[Prefect 1.0 -> 2.0 Migration Question] Hi! I h...
# prefect-community
n
[Prefect 1.0 -> 2.0 Migration Question] Hi! I have a flow that accepts lists of params as input. The flow is composed of many tasks that occur sequentially and in parallel. One of the initial tasks for a particular input param results in failure so the subsequent tasks are generally marked
Not Ready
with the
future.result()
resolving to
None
. The issue is that two of the final tasks of my flow accept futures of previous tasks as input and are listed in the
wait_for
section as well. These final two tasks instead are stuck in a
Pending
state and this causes the flow to hang instead of running to completion. Any advice on how to properly implement the ideal behavior (tasks that depend on futures from previous tasks that fail or didn't run should also fail/not run and flow should run to completion) would be greatly appreciated, thank you! In the logs, I see the flow encountered an
UpstreamTaskError
.
m
Hey @Neil Natarajan What version of prefect are you running? for 2.0 specifically you should be able to implement a simple If check to ensure the data fits the format you're wanting to pass.
n
I am using 2.02 atm and this is a visual of what my flow looks like
the last two tasks on the right are
Pending
and I see the following in my logs
Copy code
raise UpstreamTaskError(
prefect.exceptions.UpstreamTaskError: Upstream task run '5ed91f00-90d8-4cd4-9e9c-2a6fcd3805ec' did not reach a 'COMPLETED' state.

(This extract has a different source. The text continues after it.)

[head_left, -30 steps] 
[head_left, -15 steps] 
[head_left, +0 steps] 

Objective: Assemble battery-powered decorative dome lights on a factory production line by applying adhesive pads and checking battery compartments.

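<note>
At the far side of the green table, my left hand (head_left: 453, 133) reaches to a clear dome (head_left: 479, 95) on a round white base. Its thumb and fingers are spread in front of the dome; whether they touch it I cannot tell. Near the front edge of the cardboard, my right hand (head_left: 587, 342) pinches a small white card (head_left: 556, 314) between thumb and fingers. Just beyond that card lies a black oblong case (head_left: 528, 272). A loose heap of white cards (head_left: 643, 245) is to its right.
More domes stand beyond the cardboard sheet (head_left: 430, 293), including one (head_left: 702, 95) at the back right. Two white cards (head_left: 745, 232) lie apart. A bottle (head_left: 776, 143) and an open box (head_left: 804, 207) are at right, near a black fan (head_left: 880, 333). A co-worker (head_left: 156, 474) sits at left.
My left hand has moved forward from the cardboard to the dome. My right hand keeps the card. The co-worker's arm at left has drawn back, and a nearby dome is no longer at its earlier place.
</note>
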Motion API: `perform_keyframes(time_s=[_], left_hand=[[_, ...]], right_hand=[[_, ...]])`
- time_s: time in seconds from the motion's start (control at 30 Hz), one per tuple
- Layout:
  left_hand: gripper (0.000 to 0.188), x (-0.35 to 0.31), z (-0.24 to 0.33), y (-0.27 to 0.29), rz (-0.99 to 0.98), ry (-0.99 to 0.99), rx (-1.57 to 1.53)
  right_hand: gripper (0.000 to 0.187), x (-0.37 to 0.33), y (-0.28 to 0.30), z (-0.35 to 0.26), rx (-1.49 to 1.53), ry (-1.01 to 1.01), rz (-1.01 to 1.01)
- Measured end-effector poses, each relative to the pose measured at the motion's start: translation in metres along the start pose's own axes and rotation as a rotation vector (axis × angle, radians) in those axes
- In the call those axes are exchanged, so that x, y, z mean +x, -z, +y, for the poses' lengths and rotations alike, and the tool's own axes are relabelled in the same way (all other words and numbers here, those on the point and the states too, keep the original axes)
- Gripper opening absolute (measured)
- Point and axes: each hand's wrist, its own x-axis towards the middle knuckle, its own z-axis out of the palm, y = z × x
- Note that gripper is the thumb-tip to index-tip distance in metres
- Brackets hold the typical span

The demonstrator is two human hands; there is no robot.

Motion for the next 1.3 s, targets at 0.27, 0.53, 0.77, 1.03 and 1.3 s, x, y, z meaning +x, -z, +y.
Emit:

The flow doesn't actually complete, I have to terminate the process
and then the flow is marked
Crashed
m
Well for starters you shouldn't normally need to call .result() on a task it should just return the output of the task, do you have a minimum example of how you're flow/tasks are setup to reproduce this with?
Do you see any of the logs for the flow run specifically around the failed tasks?
n
Copy code
2022-08-17 11:47:00,630 - [ERROR] - base_events:default_exception_handler:1738 - Exception in callback Worker._handle_stimulus_from_task(<Task finishe...ED' state.")>>) at /Users/neil.natarajan/PycharmProjects/ssr-manager/venv/lib/python3.9/site-packages/distributed/worker.py:1844
handle: <Handle Worker._handle_stimulus_from_task(<Task finishe...ED' state.")>>) at /Users/neil.natarajan/PycharmProjects/ssr-manager/venv/lib/python3.9/site-packages/distributed/worker.py:1844>
Traceback (most recent call last):
  File "/Users/neil.natarajan/.pyenv/versions/3.9.10/lib/python3.9/asyncio/events.py", line 80, in _run
    self._context.run(self._callback, *self._args)

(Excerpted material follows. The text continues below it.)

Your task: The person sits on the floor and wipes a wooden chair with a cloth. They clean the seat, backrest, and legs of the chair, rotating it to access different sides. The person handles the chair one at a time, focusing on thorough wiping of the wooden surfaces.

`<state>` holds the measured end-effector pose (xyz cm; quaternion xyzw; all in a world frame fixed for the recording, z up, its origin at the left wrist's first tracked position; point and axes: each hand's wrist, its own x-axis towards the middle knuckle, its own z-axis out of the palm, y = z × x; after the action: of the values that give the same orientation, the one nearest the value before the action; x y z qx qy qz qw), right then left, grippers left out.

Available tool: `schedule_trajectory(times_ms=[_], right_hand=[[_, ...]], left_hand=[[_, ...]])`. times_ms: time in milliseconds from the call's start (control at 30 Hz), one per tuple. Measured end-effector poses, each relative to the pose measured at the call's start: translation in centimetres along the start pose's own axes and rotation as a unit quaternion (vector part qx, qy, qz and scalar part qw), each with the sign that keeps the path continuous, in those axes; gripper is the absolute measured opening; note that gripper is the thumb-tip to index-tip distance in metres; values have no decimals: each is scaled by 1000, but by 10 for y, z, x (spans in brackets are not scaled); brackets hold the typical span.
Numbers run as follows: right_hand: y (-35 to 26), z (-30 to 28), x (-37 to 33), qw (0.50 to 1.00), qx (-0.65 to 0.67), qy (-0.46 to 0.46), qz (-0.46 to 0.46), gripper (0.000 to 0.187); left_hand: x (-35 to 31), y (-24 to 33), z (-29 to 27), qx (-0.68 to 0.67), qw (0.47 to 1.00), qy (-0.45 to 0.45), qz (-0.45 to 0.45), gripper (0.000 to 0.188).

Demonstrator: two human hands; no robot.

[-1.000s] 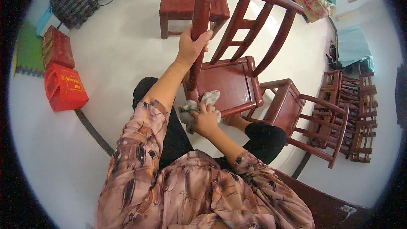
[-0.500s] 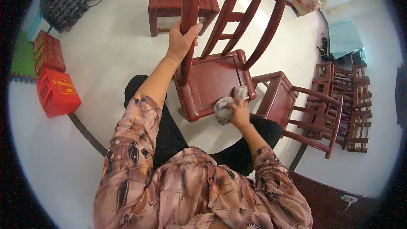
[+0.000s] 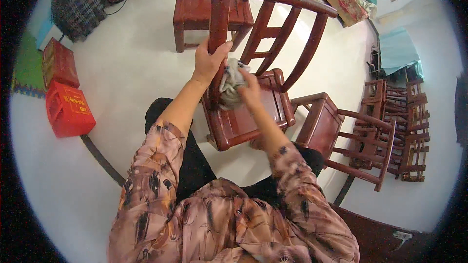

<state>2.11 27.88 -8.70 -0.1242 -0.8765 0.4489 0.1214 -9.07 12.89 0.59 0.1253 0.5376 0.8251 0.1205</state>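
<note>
Before me stands a glossy reddish-brown wooden chair [image 3: 258,117], with a curved top rail and slatted back. My left hand [image 3: 210,62] is wrapped round the chair's near-left back post, below the top rail. A crumpled grey-white cloth [image 3: 232,85] is in my right hand [image 3: 250,90]. That hand presses the cloth against the lower part of the same post, just above the seat's back left corner. The cloth hides part of the post and seat, and some right fingers are hidden behind it.
A similar chair [image 3: 214,14] stands behind, another [image 3: 319,122] at my right. Several stacked wooden chairs [image 3: 385,126] line the right wall. A red box-like bag [image 3: 70,109], a patterned red box [image 3: 59,63] and a plaid-covered object [image 3: 78,7] sit at left. A dark red surface [image 3: 375,234] lies at lower right.
My right hand has carried the cloth from the seat's front right edge up and left to the back post. My left hand keeps its hold. The view has shifted slightly.
</note>
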Motion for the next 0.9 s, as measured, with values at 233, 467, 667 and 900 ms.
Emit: schedule_trajectory(times_ms=[233, 467, 667, 900], right_hand=[[12, 48, -6, 934, -284, -211, -57, 33], [10, 34, -27, 894, -376, -243, 8, 30], [26, -9, -98, 857, -415, -303, -33, 32], [-38, -38, -123, 746, -439, -501, -6, 38]], left_hand=[[-1, -1, -4, -9, 1000, -13, 0, 24], [-1, -1, -1, -27, 1000, -13, -3, 25], [0, -2, -2, -9, 1000, -2, 22, 26], [-2, -1, -4, -33, 999, -20, 4, 27]])
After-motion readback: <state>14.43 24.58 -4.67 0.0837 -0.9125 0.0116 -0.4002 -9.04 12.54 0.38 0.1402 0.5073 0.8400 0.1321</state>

  File "/Users/neil.natarajan/PycharmProjects/ssr-manager/venv/lib/python3.9/site-packages/distributed/worker.py", line 193, in wrapper
    return method(self, *args, **kwargs)
  File "/Users/neil.natarajan/PycharmProjects/ssr-manager/venv/lib/python3.9/site-packages/distributed/worker.py", line 1854, in _handle_stimulus_from_task
    super()._handle_stimulus_from_task(task)
  File "/Users/neil.natarajan/PycharmProjects/ssr-manager/venv/lib/python3.9/site-packages/distributed/worker_state_machine.py", line 3337, in _handle_stimulus_from_task
    stim = task.result()
  File "/Users/neil.natarajan/PycharmProjects/ssr-manager/venv/lib/python3.9/site-packages/distributed/worker.py", line 180, in wrapper
    return await method(self, *args, **kwargs)  # type: ignore
  File "/Users/neil.natarajan/PycharmProjects/ssr-manager/venv/lib/python3.9/site-packages/distributed/worker.py", line 2186, in execute
    result = await apply_function_async(
  File "/Users/neil.natarajan/PycharmProjects/ssr-manager/venv/lib/python3.9/site-packages/distributed/worker.py", line 2938, in apply_function_async
    result = await function(*args, **kwargs)
  File "/Users/neil.natarajan/PycharmProjects/ssr-manager/venv/lib/python3.9/site-packages/prefect/engine.py", line 946, in begin_task_run
    return await orchestrate_task_run(
  File "/Users/neil.natarajan/PycharmProjects/ssr-manager/venv/lib/python3.9/site-packages/prefect/engine.py", line 1007, in orchestrate_task_run
    resolved_parameters = await resolve_inputs(parameters)
  File "/Users/neil.natarajan/PycharmProjects/ssr-manager/venv/lib/python3.9/site-packages/prefect/engine.py", line 1230, in resolve_inputs
    return await visit_collection(
  File "/Users/neil.natarajan/PycharmProjects/ssr-manager/venv/lib/python3.9/site-packages/prefect/utilities/collections.py", line 288, in visit_collection
    values = await gather(*[visit_nested(v) for v in values])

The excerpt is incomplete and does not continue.